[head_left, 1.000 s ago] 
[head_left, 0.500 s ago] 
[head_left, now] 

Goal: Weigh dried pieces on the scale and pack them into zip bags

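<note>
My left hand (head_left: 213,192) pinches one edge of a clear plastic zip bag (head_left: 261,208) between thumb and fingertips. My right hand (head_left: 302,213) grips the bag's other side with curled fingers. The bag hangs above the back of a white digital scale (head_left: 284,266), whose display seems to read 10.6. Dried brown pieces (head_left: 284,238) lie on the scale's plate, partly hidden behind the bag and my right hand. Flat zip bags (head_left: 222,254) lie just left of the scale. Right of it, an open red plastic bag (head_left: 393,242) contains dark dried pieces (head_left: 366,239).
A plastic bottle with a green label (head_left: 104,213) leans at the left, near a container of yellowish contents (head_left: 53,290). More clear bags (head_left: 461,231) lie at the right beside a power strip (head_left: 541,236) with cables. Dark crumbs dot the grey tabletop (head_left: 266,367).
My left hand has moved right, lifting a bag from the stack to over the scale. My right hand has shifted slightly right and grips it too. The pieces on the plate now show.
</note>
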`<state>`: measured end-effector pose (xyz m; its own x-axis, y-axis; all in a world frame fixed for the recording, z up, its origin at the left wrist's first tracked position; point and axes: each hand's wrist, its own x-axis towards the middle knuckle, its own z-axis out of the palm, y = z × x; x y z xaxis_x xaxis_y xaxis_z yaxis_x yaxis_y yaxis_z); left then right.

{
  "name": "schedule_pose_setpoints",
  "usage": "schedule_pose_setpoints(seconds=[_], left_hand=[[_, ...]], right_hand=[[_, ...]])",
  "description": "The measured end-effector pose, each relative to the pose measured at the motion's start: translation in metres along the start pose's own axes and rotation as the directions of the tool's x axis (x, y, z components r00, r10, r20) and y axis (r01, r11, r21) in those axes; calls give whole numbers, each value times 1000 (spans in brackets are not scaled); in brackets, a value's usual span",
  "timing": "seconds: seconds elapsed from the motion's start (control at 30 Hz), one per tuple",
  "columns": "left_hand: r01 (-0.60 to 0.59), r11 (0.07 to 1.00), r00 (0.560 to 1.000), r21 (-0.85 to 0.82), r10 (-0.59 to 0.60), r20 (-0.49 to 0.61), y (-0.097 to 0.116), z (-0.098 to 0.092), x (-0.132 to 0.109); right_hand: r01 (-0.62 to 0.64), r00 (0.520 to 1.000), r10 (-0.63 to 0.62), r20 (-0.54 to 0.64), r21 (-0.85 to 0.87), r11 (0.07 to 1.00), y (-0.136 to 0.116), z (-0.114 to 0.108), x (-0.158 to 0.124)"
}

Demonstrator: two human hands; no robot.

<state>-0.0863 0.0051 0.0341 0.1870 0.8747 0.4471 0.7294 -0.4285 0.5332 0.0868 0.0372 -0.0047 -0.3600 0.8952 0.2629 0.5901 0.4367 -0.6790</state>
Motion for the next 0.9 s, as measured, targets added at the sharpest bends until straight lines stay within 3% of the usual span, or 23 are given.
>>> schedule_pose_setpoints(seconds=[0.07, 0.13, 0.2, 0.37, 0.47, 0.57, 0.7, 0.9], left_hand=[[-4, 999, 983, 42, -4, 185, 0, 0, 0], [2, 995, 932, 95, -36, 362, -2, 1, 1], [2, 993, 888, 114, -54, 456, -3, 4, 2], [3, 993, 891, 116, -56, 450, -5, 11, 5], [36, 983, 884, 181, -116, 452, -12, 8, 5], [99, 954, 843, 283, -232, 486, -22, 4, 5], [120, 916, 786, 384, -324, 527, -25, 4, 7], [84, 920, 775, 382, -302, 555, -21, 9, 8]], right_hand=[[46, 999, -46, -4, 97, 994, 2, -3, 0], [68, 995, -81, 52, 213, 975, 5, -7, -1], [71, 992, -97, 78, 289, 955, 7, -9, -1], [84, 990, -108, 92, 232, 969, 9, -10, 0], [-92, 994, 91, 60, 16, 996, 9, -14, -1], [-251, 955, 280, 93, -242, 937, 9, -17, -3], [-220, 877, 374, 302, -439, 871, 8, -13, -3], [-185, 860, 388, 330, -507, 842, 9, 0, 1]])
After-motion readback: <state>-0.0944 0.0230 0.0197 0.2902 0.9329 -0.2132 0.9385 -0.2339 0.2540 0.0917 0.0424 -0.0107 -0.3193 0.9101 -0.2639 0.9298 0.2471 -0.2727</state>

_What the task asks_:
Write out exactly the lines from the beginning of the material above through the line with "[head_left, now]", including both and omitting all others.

_Response to the task_:
[head_left, 1.000 s ago] 
[head_left, 0.500 s ago] 
[head_left, now] 

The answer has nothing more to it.